What is the job of a tax administration and how is it done?
The task of a tax administration is to collect all tax revenues due in a fair and efficient way with limited costs for taxpayers and the tax administration itself. Therefore, a tax administration needs (1) to ensure that taxpayers comply with the rules and (2) adequate resources (well trained staff, IT, budget).
How does a tax administration know that it is fit for the job?
Several tools are available for tax administrations to evaluate their performance, for instance the EU Fiscal Blueprints and the Tax Administration Diagnostic Assessment Tool (TADAT). The results of these evaluations show where a tax administration has to take action and improve its performance.
Does a tax administration have to do the reform on its own?

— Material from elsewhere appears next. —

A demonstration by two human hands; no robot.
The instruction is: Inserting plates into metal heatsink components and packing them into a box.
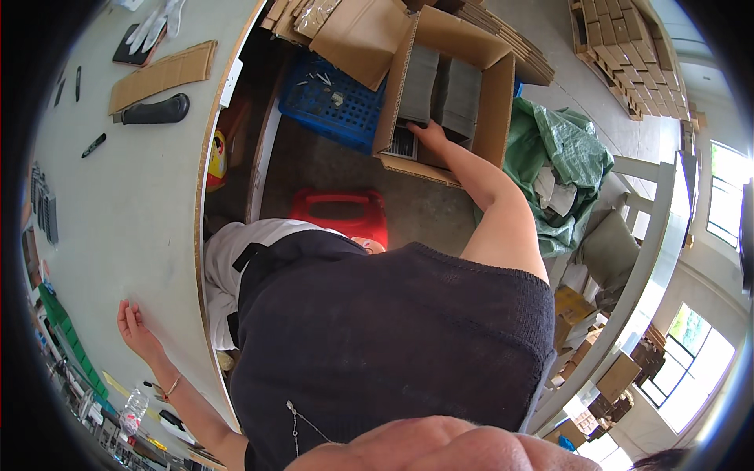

There is no need to reinvent the wheel. Within the EU tax administrations there is a lot of knowledge and experience. Sharing good practices, joining forces and working closely together have proven to be efficient and effective ways of making tax administrations stronger.
What is the role of the European Commission?
The Commission supports the exchange of information and sharing of knowledge and experiences. It even provides targeted hands-on technical assistance. The Fiscalis Programme is especially designed to facilitate and finance these activities for tax administrations.
What else needs to be done?
Even more important is to make sure that everybody pays his share of taxes. Some taxpayers contribute voluntarily, others need help to comply with the tax rules and for some taxpayers strong enforcement measures are required to make them pay. For each type of taxpayer a tax administration has to have a targeted approach, a so-called tax compliance strategy that ranges from providing services and assistance to enforcement measures.